= REQUIRED ACTION =
The whole listing below should be duplicated exactly, with nothing left out.

====== DATA BELOW

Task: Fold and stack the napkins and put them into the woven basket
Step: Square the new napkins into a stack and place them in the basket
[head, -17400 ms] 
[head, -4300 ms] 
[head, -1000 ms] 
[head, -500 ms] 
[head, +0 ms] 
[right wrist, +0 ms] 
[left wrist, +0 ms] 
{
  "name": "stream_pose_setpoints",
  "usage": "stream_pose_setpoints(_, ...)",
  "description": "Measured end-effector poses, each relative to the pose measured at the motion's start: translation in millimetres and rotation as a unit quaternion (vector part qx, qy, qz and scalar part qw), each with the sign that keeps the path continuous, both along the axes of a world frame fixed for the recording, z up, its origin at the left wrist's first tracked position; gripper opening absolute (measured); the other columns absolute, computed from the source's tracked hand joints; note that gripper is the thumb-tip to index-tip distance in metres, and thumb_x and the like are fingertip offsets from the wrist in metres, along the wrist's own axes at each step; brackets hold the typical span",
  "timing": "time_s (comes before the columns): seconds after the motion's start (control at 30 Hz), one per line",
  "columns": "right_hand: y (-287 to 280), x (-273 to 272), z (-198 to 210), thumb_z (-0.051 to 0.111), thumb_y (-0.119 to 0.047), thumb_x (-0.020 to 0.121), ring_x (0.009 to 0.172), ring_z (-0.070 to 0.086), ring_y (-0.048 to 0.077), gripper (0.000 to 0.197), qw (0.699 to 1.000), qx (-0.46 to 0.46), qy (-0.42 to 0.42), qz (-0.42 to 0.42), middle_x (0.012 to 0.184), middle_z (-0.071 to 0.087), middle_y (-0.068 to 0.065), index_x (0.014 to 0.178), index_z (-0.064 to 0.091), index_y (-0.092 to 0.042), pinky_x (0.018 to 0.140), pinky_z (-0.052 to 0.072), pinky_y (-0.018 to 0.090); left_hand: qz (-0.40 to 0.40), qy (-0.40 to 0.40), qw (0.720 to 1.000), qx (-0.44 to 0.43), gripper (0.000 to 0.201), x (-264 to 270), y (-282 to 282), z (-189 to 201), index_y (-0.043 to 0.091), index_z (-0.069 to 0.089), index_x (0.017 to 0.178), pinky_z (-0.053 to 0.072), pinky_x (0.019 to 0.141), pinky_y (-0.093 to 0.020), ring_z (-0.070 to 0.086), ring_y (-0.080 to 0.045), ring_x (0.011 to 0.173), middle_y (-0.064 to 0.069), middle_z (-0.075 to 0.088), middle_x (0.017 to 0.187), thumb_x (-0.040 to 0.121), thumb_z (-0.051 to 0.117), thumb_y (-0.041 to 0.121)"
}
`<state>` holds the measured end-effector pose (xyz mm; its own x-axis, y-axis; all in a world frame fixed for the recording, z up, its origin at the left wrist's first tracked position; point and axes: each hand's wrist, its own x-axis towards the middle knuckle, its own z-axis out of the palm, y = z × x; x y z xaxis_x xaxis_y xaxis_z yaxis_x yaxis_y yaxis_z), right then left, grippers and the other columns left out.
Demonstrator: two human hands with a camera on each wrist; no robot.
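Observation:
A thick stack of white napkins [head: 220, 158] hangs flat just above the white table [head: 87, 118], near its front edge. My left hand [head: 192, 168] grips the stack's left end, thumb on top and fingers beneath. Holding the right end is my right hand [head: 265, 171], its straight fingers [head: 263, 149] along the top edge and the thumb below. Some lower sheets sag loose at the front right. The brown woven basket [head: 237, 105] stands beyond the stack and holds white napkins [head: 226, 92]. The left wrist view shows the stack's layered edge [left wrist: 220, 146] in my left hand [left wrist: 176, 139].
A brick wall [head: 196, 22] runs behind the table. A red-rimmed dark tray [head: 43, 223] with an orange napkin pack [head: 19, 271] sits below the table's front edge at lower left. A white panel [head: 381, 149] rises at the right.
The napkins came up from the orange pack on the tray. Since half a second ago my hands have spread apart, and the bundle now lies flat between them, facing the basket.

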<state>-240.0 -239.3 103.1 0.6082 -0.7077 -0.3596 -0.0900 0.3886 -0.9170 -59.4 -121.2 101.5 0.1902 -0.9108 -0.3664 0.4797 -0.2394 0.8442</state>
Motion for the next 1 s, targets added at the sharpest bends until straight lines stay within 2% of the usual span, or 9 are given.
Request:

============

= ANSWER BELOW =
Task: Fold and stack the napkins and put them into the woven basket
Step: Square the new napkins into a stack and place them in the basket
[head, -17400 ms] 
[head, -4300 ms] 
[head, -1000 ms] 
[head, -500 ms] 
[head, +0 ms] 
[right wrist, +0 ms] 
[left wrist, +0 ms] 
{
  "name": "stream_pose_setpoints",
  "usage": "stream_pose_setpoints(_, ...)",
  "description": "Measured end-effector poses, each relative to the pose measured at the motion's start: translation in millimetres and rotation as a unit quaternion (vector part qx, qy, qz and scalar part qw), each with the sign that keeps the path continuous, both along the axes of a world frame fixed for the recording, z up, its origin at the left wrist's first tracked position; gripper opening absolute (measured); the other columns absolute, computed from the source's tracked hand joints; note that gripper is the thumb-tip to index-tip distance in metres, and thumb_x and the like are fingertip offsets from the wrist in metres, along the wrist's own axes at each step; brackets hold the typical span",
  "timing": "time_s (comes before the columns): seconds after the motion's start (control at 30 Hz), one per line",
  "columns": "right_hand: y (-287 to 280), x (-273 to 272), z (-198 to 210), thumb_z (-0.051 to 0.111), thumb_y (-0.119 to 0.047), thumb_x (-0.020 to 0.121), ring_x (0.009 to 0.172), ring_z (-0.070 to 0.086), ring_y (-0.048 to 0.077), gripper (0.000 to 0.197), qw (0.699 to 1.000), qx (-0.46 to 0.46), qy (-0.42 to 0.42), qz (-0.42 to 0.42), middle_x (0.012 to 0.184), middle_z (-0.071 to 0.087), middle_y (-0.068 to 0.065), index_x (0.014 to 0.178), index_z (-0.064 to 0.091), index_y (-0.092 to 0.042), pinky_x (0.018 to 0.140), pinky_z (-0.052 to 0.072), pinky_y (-0.018 to 0.090); left_hand: qz (-0.40 to 0.40), qy (-0.40 to 0.40), qw (0.720 to 1.000), qx (-0.44 to 0.43), gripper (0.000 to 0.201), x (-264 to 270), y (-282 to 282), z (-189 to 201), index_y (-0.043 to 0.091), index_z (-0.069 to 0.089), index_x (0.017 to 0.178), pinky_z (-0.053 to 0.072), pinky_x (0.019 to 0.141), pinky_y (-0.093 to 0.020), ring_z (-0.070 to 0.086), ring_y (-0.080 to 0.045), ring_x (0.011 to 0.173), middle_y (-0.064 to 0.069), middle_z (-0.075 to 0.088), middle_x (0.017 to 0.187), thumb_x (-0.040 to 0.121), thumb_z (-0.051 to 0.117), thumb_y (-0.041 to 0.121)"
}
`<state>` holds the measured end-effector pose (xyz mm; its own x-axis, y-axis; all in a world frame fixed for the recording, z up, its origin at the left wrist's first tracked position; point and axes: each hand's wrist, its own x-axis towards the middle knuckle, its own z-axis out of the palm, y = z × x; x y z xaxis_x xaxis_y xaxis_z yaxis_x yaxis_y yaxis_z), right then left, grippers and the other columns left out.
Demonstrator: two human hands with a camera on each wrist; no robot.
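Observation:
A thick stack of white napkins [head: 220, 158] hangs flat just above the white table [head: 87, 118], near its front edge. My left hand [head: 192, 168] grips the stack's left end, thumb on top and fingers beneath. Holding the right end is my right hand [head: 265, 171], its straight fingers [head: 263, 149] along the top edge and the thumb below. Some lower sheets sag loose at the front right. The brown woven basket [head: 237, 105] stands beyond the stack and holds white napkins [head: 226, 92]. The left wrist view shows the stack's layered edge [left wrist: 220, 146] in my left hand [left wrist: 176, 139].
A brick wall [head: 196, 22] runs behind the table. A red-rimmed dark tray [head: 43, 223] with an orange napkin pack [head: 19, 271] sits below the table's front edge at lower left. A white panel [head: 381, 149] rises at the right.
The napkins came up from the orange pack on the tray. Since half a second ago my hands have spread apart, and the bundle now lies flat between them, facing the basket.
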
<state>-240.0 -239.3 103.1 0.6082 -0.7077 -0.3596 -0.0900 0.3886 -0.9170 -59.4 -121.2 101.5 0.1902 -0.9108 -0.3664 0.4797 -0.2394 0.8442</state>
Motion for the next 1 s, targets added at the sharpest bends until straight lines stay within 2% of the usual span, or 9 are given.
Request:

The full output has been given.